### What you are asked to do
In the records that follow, find each line containing "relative" and copy it.
┌─ Record set
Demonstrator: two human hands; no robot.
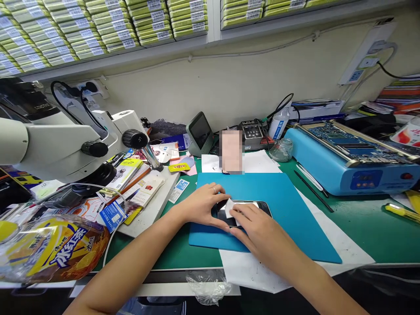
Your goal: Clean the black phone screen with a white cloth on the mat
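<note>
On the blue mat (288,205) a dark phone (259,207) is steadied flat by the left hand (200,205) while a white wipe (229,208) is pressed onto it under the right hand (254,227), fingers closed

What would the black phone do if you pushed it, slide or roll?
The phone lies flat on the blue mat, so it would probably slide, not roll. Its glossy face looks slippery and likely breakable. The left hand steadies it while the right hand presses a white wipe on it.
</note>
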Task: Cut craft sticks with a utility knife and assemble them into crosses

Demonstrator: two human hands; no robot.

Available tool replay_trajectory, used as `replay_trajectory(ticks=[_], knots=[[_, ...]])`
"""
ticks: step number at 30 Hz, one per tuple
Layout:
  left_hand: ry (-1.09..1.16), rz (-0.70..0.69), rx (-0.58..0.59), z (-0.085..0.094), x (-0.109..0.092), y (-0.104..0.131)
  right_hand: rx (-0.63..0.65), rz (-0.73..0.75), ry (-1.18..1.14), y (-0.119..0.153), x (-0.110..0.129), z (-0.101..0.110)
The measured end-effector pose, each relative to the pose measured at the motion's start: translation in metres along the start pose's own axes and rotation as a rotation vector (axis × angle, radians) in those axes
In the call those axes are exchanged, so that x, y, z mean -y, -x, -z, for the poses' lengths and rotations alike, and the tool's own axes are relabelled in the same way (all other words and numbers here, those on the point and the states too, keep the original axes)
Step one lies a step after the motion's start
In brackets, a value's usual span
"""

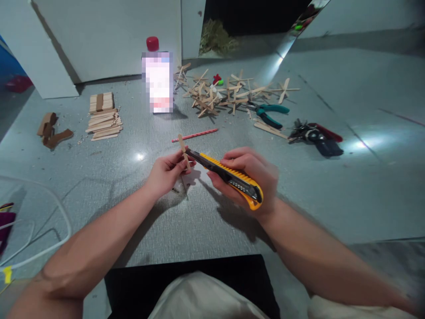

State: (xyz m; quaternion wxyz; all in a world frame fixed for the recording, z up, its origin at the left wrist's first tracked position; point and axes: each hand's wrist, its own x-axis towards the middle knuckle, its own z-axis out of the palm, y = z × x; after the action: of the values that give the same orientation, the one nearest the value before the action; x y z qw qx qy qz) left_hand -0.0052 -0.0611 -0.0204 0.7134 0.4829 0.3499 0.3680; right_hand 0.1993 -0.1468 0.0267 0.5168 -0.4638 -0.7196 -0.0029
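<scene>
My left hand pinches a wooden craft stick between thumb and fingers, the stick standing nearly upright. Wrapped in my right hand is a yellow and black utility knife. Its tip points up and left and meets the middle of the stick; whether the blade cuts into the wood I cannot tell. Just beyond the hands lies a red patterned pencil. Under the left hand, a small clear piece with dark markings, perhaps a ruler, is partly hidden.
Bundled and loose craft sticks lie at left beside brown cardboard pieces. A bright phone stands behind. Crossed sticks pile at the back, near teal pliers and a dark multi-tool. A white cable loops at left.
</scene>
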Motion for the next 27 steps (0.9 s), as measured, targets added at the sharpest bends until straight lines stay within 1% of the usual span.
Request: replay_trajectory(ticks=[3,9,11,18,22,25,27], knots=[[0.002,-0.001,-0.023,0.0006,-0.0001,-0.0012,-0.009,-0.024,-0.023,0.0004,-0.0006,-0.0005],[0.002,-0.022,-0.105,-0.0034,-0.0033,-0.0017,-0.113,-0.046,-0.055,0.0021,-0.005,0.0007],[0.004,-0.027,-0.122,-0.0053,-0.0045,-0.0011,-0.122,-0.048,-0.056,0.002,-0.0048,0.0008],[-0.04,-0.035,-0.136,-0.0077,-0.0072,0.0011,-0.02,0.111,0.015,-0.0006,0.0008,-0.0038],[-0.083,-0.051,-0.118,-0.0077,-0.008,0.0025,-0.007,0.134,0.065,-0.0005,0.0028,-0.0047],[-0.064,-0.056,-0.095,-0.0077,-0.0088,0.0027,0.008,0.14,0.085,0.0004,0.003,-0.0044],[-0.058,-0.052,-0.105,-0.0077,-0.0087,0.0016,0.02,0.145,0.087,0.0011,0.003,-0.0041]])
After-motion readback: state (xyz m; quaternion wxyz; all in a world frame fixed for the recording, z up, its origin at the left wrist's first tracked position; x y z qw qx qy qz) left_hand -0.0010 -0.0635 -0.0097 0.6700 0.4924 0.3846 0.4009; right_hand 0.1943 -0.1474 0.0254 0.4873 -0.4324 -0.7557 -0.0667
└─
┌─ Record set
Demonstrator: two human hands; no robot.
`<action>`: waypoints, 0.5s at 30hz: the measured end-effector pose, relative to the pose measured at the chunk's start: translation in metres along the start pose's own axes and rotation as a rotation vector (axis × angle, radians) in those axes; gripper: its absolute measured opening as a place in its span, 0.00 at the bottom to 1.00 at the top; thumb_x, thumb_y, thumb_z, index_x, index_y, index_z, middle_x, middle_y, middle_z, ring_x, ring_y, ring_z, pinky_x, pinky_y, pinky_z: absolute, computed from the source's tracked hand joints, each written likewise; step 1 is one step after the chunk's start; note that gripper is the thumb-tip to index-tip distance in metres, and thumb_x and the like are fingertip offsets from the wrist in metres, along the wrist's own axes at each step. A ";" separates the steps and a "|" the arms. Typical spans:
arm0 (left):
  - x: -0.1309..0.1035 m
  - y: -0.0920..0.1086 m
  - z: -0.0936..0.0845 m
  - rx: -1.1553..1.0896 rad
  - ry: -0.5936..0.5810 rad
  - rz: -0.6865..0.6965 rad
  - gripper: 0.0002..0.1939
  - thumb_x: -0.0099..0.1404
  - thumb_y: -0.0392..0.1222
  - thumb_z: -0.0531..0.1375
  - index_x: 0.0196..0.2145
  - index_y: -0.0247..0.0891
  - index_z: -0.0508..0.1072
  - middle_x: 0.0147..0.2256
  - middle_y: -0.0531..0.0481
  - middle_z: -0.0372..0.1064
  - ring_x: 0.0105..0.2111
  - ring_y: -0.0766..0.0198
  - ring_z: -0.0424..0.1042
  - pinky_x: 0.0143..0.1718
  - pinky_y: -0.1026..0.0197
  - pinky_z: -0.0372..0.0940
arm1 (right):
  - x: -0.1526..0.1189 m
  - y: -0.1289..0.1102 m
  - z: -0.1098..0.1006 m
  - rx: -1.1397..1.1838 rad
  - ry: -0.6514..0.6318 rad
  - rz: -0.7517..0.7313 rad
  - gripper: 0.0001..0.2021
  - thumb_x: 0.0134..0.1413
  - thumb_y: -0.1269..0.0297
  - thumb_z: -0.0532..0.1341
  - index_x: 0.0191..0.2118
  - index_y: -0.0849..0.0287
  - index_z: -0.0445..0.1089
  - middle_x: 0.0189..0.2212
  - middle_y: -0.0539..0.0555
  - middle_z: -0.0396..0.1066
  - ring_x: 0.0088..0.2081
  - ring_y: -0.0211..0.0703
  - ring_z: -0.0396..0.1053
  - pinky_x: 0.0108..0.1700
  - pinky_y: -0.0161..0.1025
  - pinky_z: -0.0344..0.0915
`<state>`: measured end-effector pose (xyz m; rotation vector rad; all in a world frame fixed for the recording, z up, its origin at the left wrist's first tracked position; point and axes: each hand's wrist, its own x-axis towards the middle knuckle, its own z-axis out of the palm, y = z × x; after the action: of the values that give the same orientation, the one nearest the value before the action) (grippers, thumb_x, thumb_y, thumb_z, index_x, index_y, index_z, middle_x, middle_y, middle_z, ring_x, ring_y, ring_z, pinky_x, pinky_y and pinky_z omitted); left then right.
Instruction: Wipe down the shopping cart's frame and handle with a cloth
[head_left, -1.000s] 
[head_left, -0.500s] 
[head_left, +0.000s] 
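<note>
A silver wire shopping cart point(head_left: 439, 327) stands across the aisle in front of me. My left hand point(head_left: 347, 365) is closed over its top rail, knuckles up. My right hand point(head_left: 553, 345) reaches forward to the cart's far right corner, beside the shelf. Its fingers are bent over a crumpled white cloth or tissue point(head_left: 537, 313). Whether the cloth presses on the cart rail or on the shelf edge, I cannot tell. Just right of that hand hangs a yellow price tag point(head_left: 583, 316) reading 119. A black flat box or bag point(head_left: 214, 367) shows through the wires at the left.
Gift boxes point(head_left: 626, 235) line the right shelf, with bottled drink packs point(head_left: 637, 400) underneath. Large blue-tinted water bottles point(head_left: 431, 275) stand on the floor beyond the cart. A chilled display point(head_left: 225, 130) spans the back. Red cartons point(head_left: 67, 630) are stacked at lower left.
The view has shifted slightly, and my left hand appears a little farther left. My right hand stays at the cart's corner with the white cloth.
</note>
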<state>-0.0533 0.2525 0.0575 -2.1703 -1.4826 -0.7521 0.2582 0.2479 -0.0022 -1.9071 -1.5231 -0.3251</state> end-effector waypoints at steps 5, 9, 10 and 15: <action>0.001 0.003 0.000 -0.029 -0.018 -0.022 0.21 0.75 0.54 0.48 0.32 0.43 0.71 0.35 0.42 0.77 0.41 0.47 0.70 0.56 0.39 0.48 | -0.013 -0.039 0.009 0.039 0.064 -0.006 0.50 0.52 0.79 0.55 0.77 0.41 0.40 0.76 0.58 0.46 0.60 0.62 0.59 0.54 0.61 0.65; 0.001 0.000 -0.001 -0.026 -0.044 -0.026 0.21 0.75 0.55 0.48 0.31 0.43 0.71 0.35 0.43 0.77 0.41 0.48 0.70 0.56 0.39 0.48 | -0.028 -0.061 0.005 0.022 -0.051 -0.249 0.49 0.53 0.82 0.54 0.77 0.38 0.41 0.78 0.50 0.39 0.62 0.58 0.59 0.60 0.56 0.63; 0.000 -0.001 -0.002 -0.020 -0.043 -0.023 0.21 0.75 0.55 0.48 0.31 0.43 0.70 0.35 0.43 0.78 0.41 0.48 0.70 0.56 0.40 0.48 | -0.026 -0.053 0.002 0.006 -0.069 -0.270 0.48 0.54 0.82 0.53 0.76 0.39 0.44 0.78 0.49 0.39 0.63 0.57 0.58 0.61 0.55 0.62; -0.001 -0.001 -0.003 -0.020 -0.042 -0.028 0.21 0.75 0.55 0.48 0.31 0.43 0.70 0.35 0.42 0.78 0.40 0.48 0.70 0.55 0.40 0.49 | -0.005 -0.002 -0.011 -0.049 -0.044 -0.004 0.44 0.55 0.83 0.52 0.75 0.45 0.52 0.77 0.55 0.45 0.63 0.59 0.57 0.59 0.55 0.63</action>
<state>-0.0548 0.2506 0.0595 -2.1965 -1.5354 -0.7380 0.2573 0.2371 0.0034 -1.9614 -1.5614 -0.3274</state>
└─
### Written answer
The measured end-effector pose, each relative to the pose measured at the motion's start: translation in metres along the start pose's own axes and rotation as a rotation vector (axis × angle, radians) in those axes
`<action>`: waypoints, 0.5s at 30hz: the measured end-effector pose, relative to the pose measured at the chunk's start: translation in metres along the start pose's own axes and rotation as a rotation vector (axis × angle, radians) in those axes; gripper: its absolute measured opening as a place in its span, 0.00 at the bottom to 1.00 at the top; thumb_x, thumb_y, thumb_z, index_x, index_y, index_z, middle_x, middle_y, middle_z, ring_x, ring_y, ring_z, pinky_x, pinky_y, pinky_z: absolute, computed from the source's tracked hand joints, each written likewise; step 1 is one step after the chunk's start; note that gripper is the thumb-tip to index-tip distance in metres, and thumb_x and the like are fingertip offsets from the wrist in metres, along the wrist's own axes at each step. A ";" separates the steps and a "|" the arms. Typical spans:

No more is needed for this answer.